Hamilton County voters elect first African American woman as commissioner

CINCINNATI -- For the first time ever, voters elected an African American woman to the Hamilton County Board of Commissioners.

Despite a small campaign budget, Democrat Stephanie Summerow Dumas managed to unseat longtime Republican incumbent Chris Monzel in a race that shows just how blue Hamilton County is becoming.

“This would be a party win," University of Cincinnati political science professor David Niven said. "This is a function of this county trending Democratic and the party just being able to turn out its vote.”

Unofficial results show Dumas, a retired social worker and former mayor of Forest Park, defeating Monzel with 51 percent of the vote.

“She did well in typically marginalized neighborhoods like Bond Hill, Avondale and Roselawn,” said Jared Kamrass, principal at Rivertown Strategies.

Dumas called her grassroots campaign the D-train. She relied on social media, yard signs, attending candidate forums and Sunday church services and the support of prominent community leaders such as Bishop Bobby Hilton.

“As a candidate she tapped into communities where very few have in the past," Kamrass said. "And that’s real. That makes a difference.”

Dumas first shocked the political establishment when she won the Democratic primary in May with 58 percent of the vote, beating her party’s first choice, Mount Healthy Mayor James Wolf. She won that race with just $450 worth of campaign signs that she moved around every few days.

Dumas was also the underdog in the race against Monzel, who has been a county commissioner since 2011 and a Cincinnati City Councilman before that. She raised $12,562, which was dwarfed by Monzel’s $389,987 war chest, according to the latest campaign finance records.

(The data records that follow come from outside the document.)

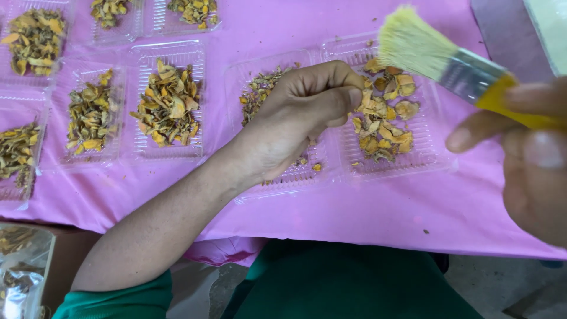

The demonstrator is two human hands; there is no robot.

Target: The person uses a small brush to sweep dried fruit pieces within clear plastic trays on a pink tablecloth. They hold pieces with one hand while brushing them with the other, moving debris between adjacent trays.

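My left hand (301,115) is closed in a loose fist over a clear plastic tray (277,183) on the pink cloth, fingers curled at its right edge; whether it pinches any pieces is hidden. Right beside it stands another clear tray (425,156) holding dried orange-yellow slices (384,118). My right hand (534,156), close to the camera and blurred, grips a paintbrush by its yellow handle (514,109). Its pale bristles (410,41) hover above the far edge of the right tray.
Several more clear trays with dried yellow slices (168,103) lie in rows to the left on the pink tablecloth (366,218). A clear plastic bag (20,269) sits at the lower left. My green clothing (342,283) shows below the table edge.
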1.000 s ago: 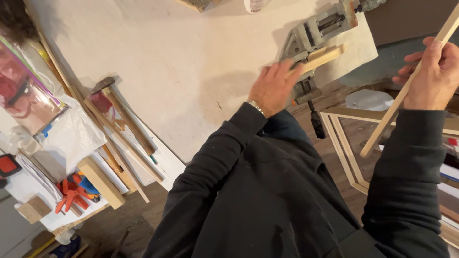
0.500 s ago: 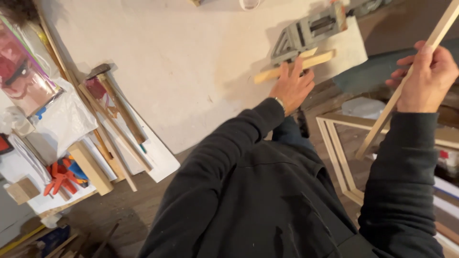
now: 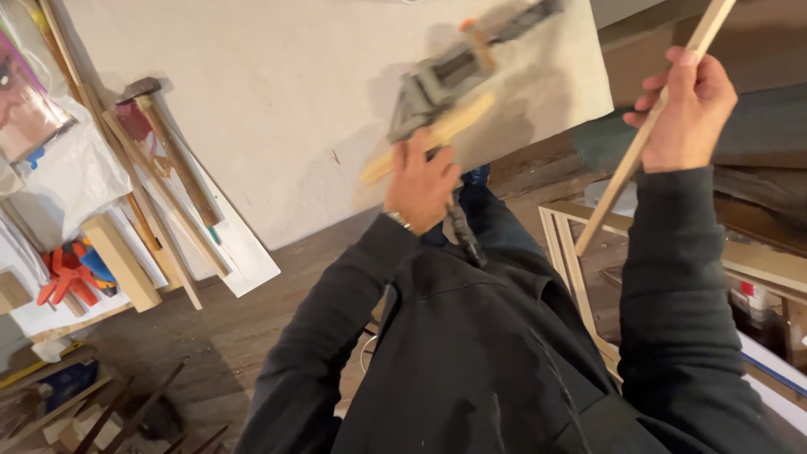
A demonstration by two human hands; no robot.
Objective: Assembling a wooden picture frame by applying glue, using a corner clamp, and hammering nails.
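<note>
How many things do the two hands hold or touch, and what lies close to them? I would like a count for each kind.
Long wooden strip, held in the right hand: 1
Short wooden piece, under the left hand: 1
Grey metal corner clamp, on the white sheet: 1
Open wooden frame, below the right hand: 1
Total: 4

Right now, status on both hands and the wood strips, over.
Left hand gripping short wood strip at the grey corner clamp on the white board. Right hand holding long thin wood strip upright, clear of the board. Nothing between them.
</note>
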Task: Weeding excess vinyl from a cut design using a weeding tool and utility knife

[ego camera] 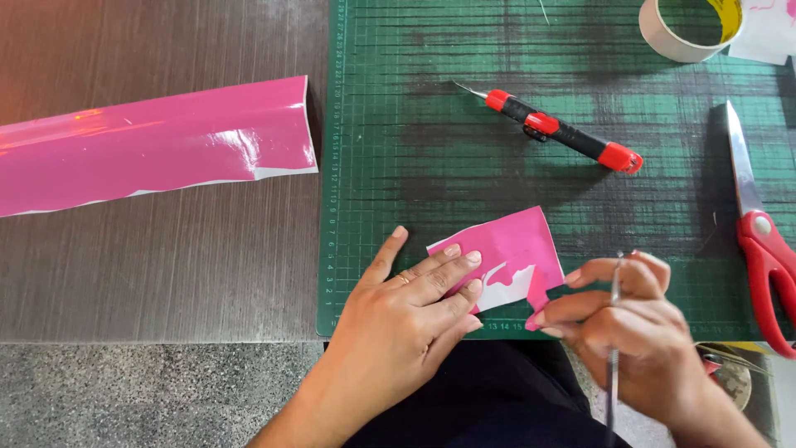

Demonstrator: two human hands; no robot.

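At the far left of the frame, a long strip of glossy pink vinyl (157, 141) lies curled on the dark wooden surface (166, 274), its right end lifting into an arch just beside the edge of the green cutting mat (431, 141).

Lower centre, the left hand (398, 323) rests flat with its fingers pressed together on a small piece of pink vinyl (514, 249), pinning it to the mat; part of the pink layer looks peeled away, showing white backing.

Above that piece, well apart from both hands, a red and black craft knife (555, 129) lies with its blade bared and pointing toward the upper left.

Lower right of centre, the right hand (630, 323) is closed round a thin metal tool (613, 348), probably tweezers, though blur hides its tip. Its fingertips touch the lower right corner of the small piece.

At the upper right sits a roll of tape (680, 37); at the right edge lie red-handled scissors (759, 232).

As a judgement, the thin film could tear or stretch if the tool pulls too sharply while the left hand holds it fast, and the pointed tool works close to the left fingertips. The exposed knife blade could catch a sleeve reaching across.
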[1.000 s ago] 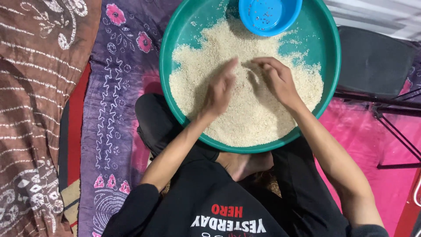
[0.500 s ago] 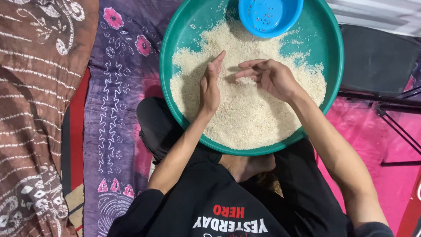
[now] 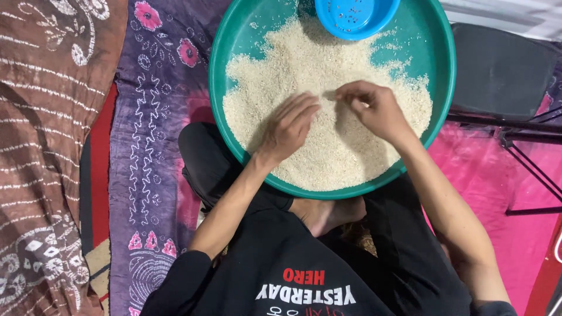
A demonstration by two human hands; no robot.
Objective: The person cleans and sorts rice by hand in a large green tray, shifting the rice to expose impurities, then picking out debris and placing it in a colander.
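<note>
- The rice lies in a broad heap inside the round green basin, covering most of its floor from the near rim up toward the far edge.
- The left hand rests palm down on the rice near the middle of the basin, fingers stretched flat and loose, grasping nothing.
- The right hand hovers just beside it over the grains, fingertips pinched together; whether a grain sits between them is too small to tell.
- A small blue bowl sits at the far edge of the basin, touching the rice heap.
- The basin rests on the person's crossed legs in dark trousers.
- Beneath lies a purple flowered cloth, with a brown patterned cloth to the left.
- A dark metal-legged chair stands to the right, over a pink cloth.
</note>
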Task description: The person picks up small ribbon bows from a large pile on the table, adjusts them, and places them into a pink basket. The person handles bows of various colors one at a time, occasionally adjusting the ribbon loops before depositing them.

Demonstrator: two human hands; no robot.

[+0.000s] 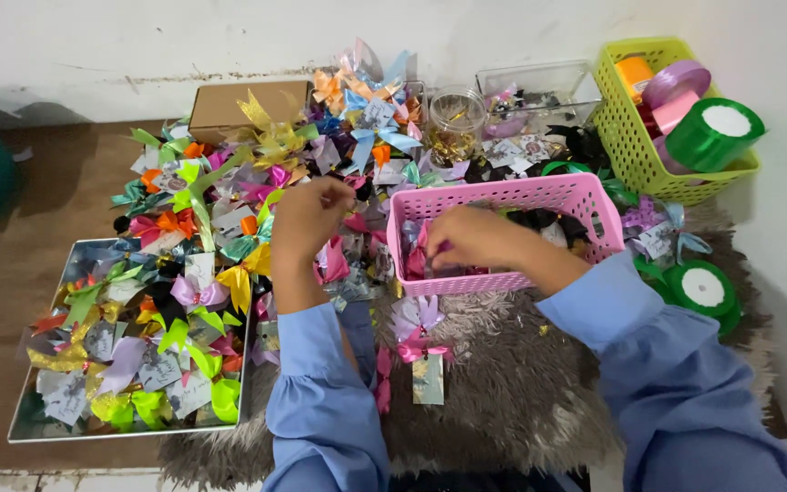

“There’s never been a person of color elected to the Hamilton County Board of Commissioners. It’s about time,” said Dumas, who often told her supporters, “you’re going to be part of history.”

Dumas, a former village administrator for Lincoln Heights, will join fellow Democrats Denise Driehaus and Todd Portune on the county commission.

Two years ago Monzel led a Republican majority on the commission. Now the board will be made up of three Democrats.

“What we’ve seen is a progression from Democrats being able to beat weak Republican candidates, to Democrats being able to beat functioning Republican candidates, and now we’re on the verge of seeing Democrats being able to beat strong Republican candidates,” Niven said.

Her win could also attract other political newcomers to run for office in Hamilton County.

“I think the message to first-time candidates is that the traditional model of paying your dues and waiting your turn no longer applies,” Kamrass said. “If you prove your meddle and work hard and connect with voters, you absolutely can win in this county.”